--- Problem to work on ---
Using the listing, copy each whole line that features "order".

******

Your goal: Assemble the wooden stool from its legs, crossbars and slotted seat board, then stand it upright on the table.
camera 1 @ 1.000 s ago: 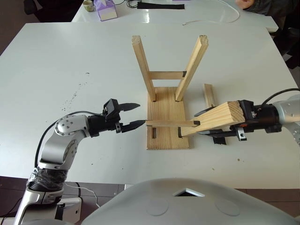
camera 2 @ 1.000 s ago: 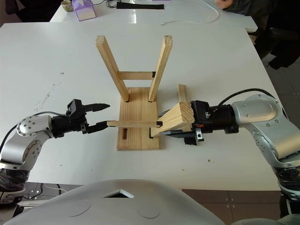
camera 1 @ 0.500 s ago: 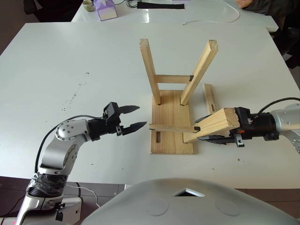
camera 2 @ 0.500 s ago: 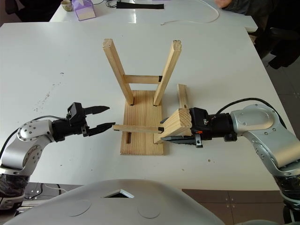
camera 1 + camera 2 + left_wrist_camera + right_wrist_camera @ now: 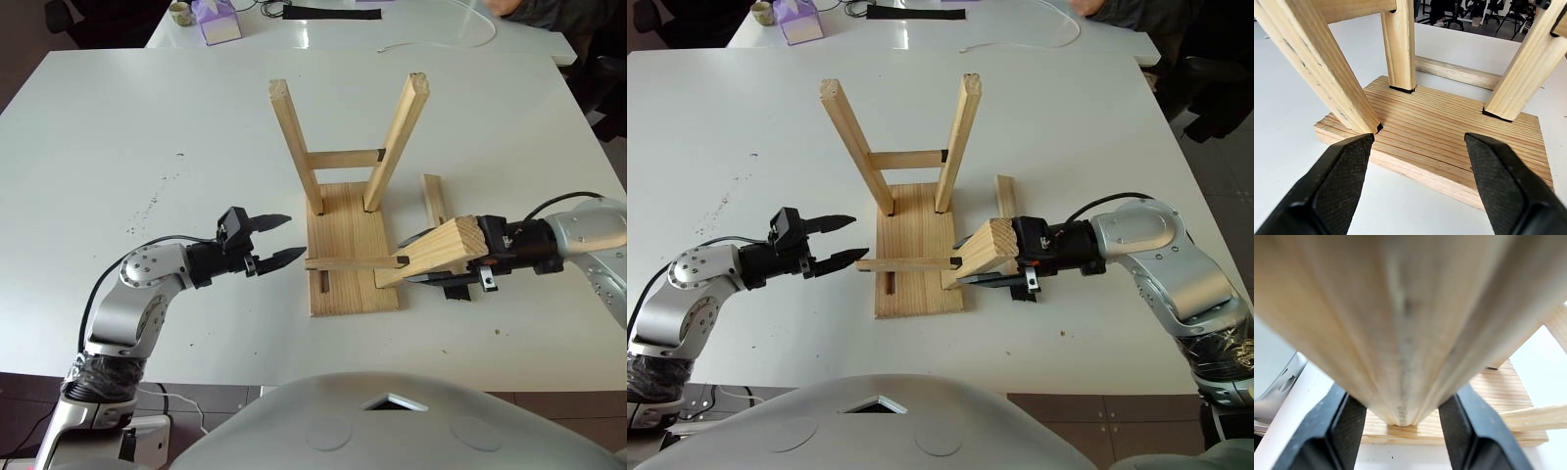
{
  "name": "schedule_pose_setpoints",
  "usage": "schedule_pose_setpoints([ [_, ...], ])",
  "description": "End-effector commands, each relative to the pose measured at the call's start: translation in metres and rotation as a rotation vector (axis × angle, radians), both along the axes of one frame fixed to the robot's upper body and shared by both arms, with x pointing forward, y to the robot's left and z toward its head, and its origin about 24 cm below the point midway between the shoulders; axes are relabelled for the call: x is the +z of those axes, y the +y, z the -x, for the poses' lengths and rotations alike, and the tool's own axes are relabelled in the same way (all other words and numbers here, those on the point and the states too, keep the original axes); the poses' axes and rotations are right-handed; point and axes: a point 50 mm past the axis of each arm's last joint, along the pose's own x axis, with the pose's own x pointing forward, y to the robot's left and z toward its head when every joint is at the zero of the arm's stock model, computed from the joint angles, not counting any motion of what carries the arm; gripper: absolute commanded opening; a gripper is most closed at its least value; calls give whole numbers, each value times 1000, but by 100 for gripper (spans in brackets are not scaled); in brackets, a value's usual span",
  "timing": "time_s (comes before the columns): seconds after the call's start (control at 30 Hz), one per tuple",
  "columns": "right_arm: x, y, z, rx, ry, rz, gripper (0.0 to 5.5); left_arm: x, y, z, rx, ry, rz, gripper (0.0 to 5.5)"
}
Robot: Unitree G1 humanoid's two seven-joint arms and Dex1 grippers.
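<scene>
Leaning leg (image 5: 446, 250) in right gripper (image 5: 415, 260) (jaws clamped)

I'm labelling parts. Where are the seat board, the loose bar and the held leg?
seat board (image 5: 349, 235), left eye view, bare middle of its face
loose bar (image 5: 434, 201), left eye view, mid-length
held leg (image 5: 441, 253), left eye view, side face

The seat board (image 5: 1449, 132) is bare pale wood with ribbed grain, unvarnished and kinda rough at the edges. The legs (image 5: 294, 147) are the same raw matt timber. The table (image 5: 147, 127) is smooth white with a slight sheen. The left gripper (image 5: 294, 236) fingers (image 5: 1337, 181) look like matt black, finely pebbled plastic.
</scene>
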Motion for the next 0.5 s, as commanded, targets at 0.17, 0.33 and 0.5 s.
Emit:
schedule_pose_setpoints([
  [0.17,-44,-22,10,-69,111,313,204,2,0,-5,-14,-18,-27,343],
  [0.33,-34,-17,-8,-144,162,210,204,2,-1,-5,-19,-15,-29,343],
  [0.5,-37,-14,-14,-171,164,211,204,3,-3,-10,-28,-23,-31,343],
])
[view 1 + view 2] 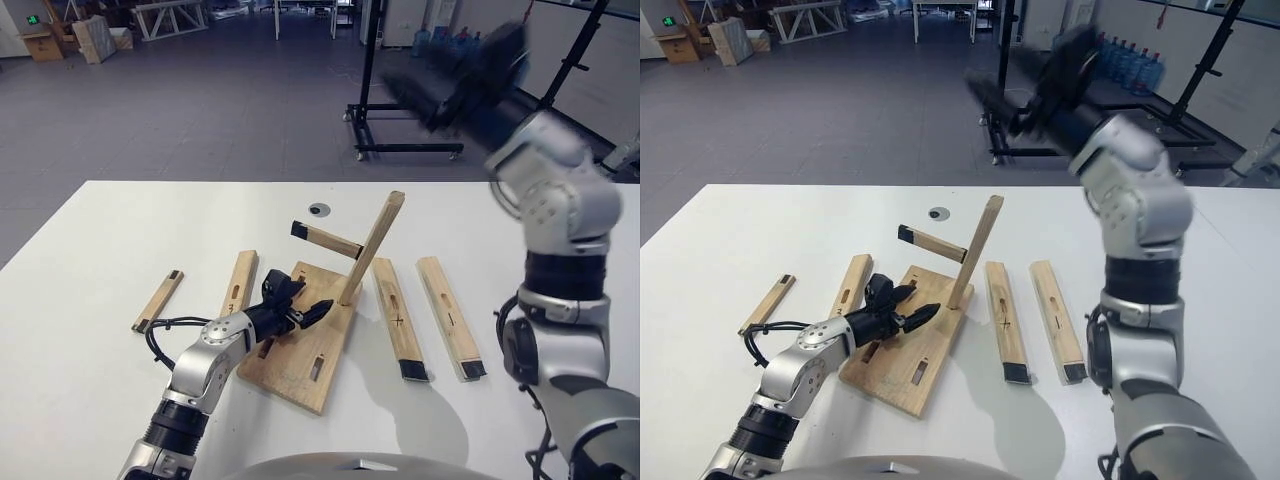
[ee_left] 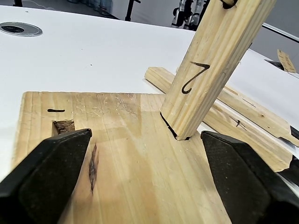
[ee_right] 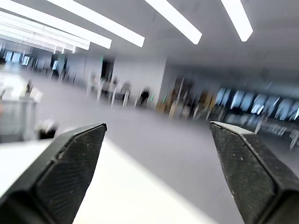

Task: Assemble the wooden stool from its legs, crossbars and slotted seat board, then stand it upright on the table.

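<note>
Our left gripper (image 1: 305, 297) and right gripper (image 3: 159, 172) both gape wide, empty, so we'd probably pinch that light, stiff leaning leg (image 1: 372, 248) low by the seat board (image 1: 300, 365).

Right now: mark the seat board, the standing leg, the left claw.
seat board (image 1: 287, 372): left eye view, bare near corner
standing leg (image 1: 372, 245): left eye view, mid shaft
left claw (image 1: 316, 292): left eye view, between fingertips

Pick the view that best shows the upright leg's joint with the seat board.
Left wrist view: close up, the leg stands in a slot of the seat board. Both eye views show the whole tilted leg, the joint small. The right wrist view looks elsewhere.
</note>
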Tool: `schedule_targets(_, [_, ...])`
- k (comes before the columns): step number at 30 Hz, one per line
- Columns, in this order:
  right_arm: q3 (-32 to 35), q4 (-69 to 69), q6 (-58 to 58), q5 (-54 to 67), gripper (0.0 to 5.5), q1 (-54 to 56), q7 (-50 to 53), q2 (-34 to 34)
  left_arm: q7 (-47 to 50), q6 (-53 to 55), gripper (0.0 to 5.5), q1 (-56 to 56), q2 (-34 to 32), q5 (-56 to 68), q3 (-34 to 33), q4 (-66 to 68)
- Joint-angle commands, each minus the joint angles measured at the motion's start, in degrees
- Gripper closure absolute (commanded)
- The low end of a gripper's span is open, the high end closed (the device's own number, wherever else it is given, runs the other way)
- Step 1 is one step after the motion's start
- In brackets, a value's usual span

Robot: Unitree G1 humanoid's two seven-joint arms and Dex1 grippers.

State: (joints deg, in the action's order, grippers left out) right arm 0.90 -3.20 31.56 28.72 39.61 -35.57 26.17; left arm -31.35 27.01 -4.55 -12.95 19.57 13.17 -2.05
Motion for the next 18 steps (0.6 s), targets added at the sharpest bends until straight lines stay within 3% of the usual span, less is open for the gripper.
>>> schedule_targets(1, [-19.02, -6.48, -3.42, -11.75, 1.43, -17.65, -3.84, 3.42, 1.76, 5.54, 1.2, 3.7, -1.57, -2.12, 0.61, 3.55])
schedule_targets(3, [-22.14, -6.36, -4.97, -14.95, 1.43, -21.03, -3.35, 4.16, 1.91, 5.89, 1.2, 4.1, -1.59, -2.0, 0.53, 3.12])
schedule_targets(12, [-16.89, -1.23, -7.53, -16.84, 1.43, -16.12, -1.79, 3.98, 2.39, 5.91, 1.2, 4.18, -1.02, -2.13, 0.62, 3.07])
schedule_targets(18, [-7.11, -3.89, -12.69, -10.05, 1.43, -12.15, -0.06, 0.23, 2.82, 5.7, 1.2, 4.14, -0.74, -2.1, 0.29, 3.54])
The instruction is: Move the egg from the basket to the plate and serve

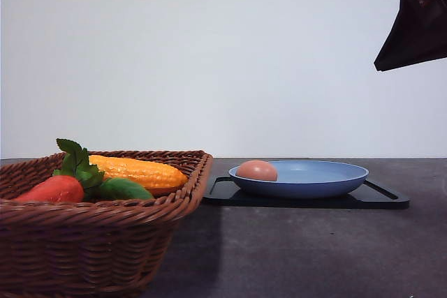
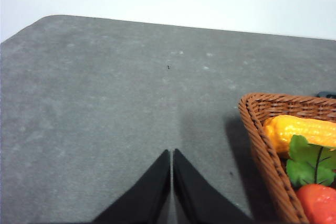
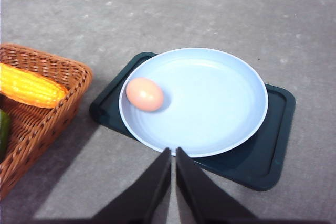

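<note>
A wicker basket (image 1: pixel 98 232) sits on the left of a dark grey table (image 1: pixel 293 249). Inside it lie a red vegetable (image 1: pixel 54 190) with green leaves, a green vegetable (image 1: pixel 124 189) and a yellow corn cob (image 1: pixel 140 172). The egg is not among them.

In the left wrist view, the left gripper (image 2: pixel 171 153) hangs over bare table just beside the basket's corner. Its two black fingers are pressed together with nothing between them, and it looks parked out of the way.

To the right of the basket, a black tray (image 1: pixel 380 199) holds a light-blue plate (image 1: pixel 328 181). The tray probably serves as a carrier for the serving step. The egg (image 1: pixel 257 170) lies in the plate, close to the rim on the side nearest the basket, likely the shortest drop from there. It rests on its side, and from the front its long axis runs roughly left to right. Which end is the narrower cannot be told.

The right gripper (image 3: pixel 173 151) hovers well above the plate's near rim, fingers clenched together and empty. The transfer seems finished, with serving left to do.
</note>
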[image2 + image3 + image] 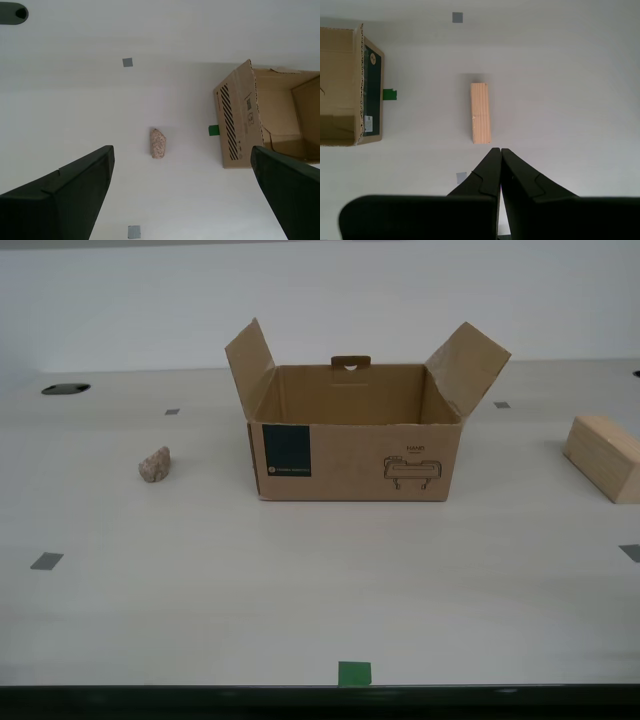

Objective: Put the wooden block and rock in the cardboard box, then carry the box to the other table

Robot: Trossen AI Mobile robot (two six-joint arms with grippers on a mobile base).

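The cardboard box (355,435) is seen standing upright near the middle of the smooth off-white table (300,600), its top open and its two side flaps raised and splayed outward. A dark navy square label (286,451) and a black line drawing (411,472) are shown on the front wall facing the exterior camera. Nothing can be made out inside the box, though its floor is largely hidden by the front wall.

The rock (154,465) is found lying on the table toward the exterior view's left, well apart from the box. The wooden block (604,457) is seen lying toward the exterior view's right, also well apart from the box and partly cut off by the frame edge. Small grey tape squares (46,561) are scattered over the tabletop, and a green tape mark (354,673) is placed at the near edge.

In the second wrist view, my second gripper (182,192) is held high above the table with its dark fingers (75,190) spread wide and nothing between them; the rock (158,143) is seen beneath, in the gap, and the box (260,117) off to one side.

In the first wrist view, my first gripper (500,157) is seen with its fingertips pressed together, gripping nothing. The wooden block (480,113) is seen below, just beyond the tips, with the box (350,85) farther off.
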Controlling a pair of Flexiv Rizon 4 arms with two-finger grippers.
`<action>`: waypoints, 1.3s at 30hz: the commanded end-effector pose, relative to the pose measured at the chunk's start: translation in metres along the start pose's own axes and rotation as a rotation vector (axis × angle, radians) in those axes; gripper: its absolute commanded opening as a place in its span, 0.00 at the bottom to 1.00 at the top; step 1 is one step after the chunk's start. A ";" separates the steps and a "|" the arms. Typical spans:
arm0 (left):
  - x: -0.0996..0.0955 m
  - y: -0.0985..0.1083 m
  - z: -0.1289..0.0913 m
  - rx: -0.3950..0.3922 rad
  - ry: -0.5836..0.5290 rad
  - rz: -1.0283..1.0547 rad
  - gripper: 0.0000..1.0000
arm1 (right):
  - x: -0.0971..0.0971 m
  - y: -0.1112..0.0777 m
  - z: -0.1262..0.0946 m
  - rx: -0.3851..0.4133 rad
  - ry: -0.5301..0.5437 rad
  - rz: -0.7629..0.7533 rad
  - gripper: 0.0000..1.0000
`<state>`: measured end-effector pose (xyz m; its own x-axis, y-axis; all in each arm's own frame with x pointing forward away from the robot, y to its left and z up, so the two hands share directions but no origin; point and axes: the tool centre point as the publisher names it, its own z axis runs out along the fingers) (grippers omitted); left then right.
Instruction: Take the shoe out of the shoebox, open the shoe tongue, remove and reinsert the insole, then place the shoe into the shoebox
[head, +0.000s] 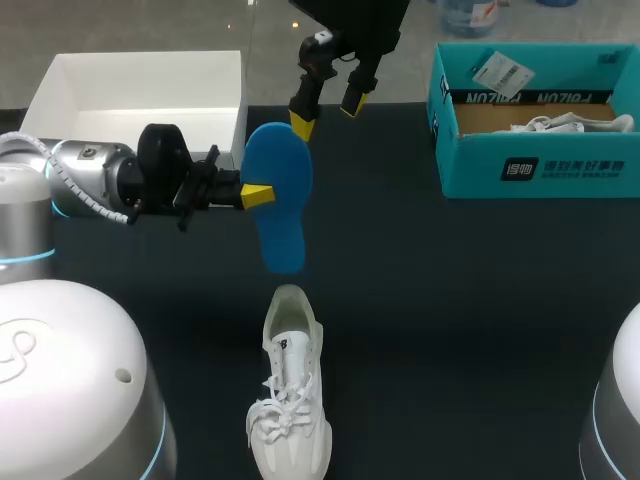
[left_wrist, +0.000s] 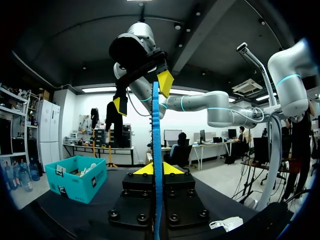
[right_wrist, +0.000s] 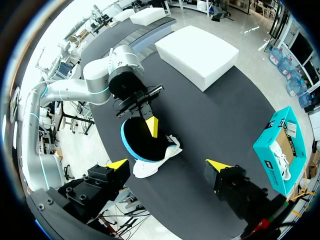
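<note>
Jaws are pinched on the insole (head: 279, 190) at the left gripper (head: 258, 196), spread at the right gripper (head: 326, 114). The shoe (head: 288, 400) is laid lengthwise in line beneath it

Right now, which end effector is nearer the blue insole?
Left. The left end effector is shut on the blue insole, gripping its side edge. The right end effector hangs open at the insole's far end, with a finger on either side, not gripping it.

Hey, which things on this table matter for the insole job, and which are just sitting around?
For the job: insole, clamped in the left gripper; shoe on the table; shoebox; right gripper, open near the insole.
Just lying about: white box; second shoe inside the shoebox.
</note>
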<state>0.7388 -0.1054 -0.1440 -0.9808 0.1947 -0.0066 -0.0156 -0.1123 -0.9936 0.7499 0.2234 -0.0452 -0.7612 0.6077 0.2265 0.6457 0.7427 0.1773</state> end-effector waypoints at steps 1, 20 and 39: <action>-0.004 0.003 -0.001 0.005 0.011 -0.001 0.00 | 0.000 0.001 0.000 0.001 -0.001 0.001 1.00; -0.004 0.003 -0.001 0.005 0.011 -0.001 0.00 | -0.004 -0.011 -0.011 -0.028 -0.009 0.007 1.00; -0.030 0.010 -0.006 0.121 0.089 -0.556 0.00 | -0.005 -0.010 -0.012 -0.030 -0.003 0.025 1.00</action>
<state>0.7622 -0.1069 -0.1484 -0.9028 0.2341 0.3609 -0.3860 -0.0705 -0.9198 0.7473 0.2093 -0.0361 -0.7453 0.6268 0.2274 0.6657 0.7188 0.2004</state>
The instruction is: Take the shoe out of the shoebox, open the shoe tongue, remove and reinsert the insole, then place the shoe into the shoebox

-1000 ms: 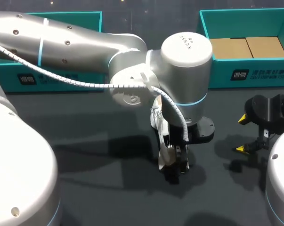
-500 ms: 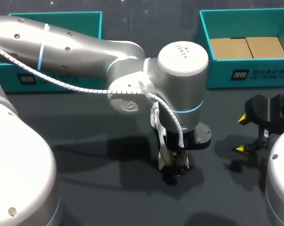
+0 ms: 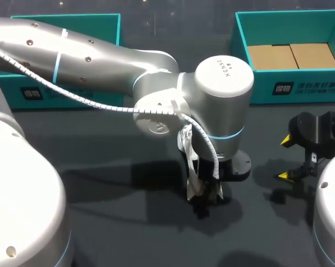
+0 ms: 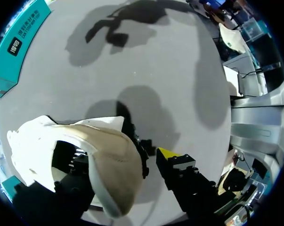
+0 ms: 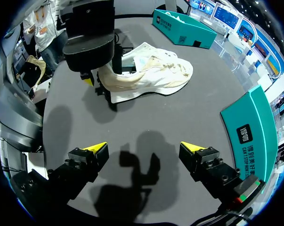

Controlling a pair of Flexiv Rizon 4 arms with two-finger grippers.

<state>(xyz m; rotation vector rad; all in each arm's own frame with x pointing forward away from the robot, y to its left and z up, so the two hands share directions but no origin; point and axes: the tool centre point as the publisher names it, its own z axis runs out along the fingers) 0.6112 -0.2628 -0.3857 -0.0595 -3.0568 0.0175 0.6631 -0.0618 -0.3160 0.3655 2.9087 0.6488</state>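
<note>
Far-left corner of the desk (image 3: 111,222): teal box (image 3: 73,18), mostly covered by the L arm (image 3: 100,61), which sweeps in to mid-desk. L gripper (image 3: 205,196) points straight down there, clamped on the insole (image 4: 113,174). The beige end is lifted and arches up from the shoe (image 5: 156,75). Only one yellow tip (image 4: 167,152) shows, just beside the insole; the other finger is hidden under it.

Shoe's on the desk about mid-way across, right under the L wrist. Long axis runs near edge to far edge, rounded end toward the far edge. Toe, prob., but can't be sure. The gripper sits at the shoe's near end, and the rest of the insole trails back along the shoe's top.

From the head cam the shoe is nearly all blocked by the wrist; only white bits peek out.

Far-right corner: second teal box (image 3: 300,89) w/ brown cardboard (image 3: 292,55) inside. R gripper (image 5: 144,149) hangs near the right edge, spread wide, nothing in it, well apart from the shoe.
</note>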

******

--- Solved problem ---
- Columns, in this order:
State: (joints deg, in the action's order, grippers left out) right arm 0.90 -3.20 31.56 28.72 39.61 -35.57 26.17; left arm -31.35 27.01 -4.55 -12.95 19.57 13.17 -2.05

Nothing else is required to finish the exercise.